So anyone's claim that they're having to pay for services they can't use (like a man saying he doesn't want to pay for a pap smear) doesn't understand what insurance *is*. He's paying for my pap smear and I'm paying for his prostate exam, but (if the pool were just the two of us) we're not paying for 2 of each.

With that in mind, the next question is: Why do we have insurance? I'm not speaking of legally, I'm speaking of personal choice. Why do we *want* to be insured? The answer is that if we had to pay all of our medical care out of pocket, we run the risk of it costing much more than our premiums and copays. Of course the reality is that it would cost more for some and less for others. (I'm ignoring the fact that an insurance provider gets a steep discount on medical costs, I know. I used to work in that industry and I know how big the discounts are. But anyway...) Most of us believe we get a better deal by putting our money into the pool and pulling it out as needed.
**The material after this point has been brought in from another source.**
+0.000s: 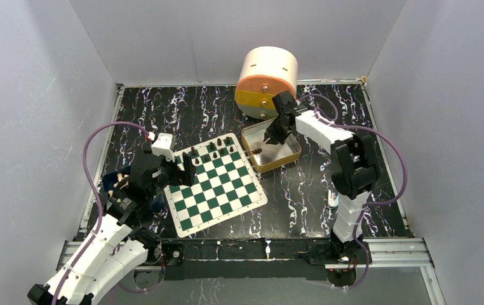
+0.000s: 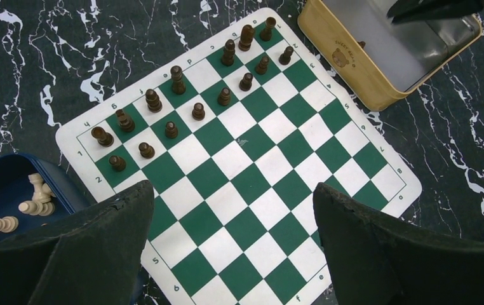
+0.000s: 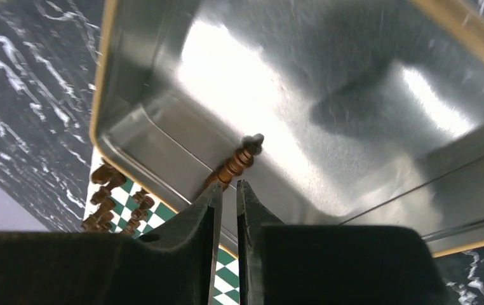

But that means we're counting on all the other people to also be in the pool. Which means the 70 year old man is paying for labor and delivery costs. The 25 year old woman is paying for his heart medication. I'm paying for the pediatrician to immunize her kids, and the psychologist to proscribe her husband's antidepressants. And they're all paying for my low bone density screenings and therapy. Except we're NOT. We're paying for the statistical likelihood that *someone* in our group will need each of those services. And we're all pulling from the pool as needed for our own services.

If you really don't want to risk paying for anyone else's services that you won't possibly need yourself, you should not be insured at all by anyone. Not even self-insured since that's still based on statistical probability within the population. You should instead pay all of your medical costs out of pocket.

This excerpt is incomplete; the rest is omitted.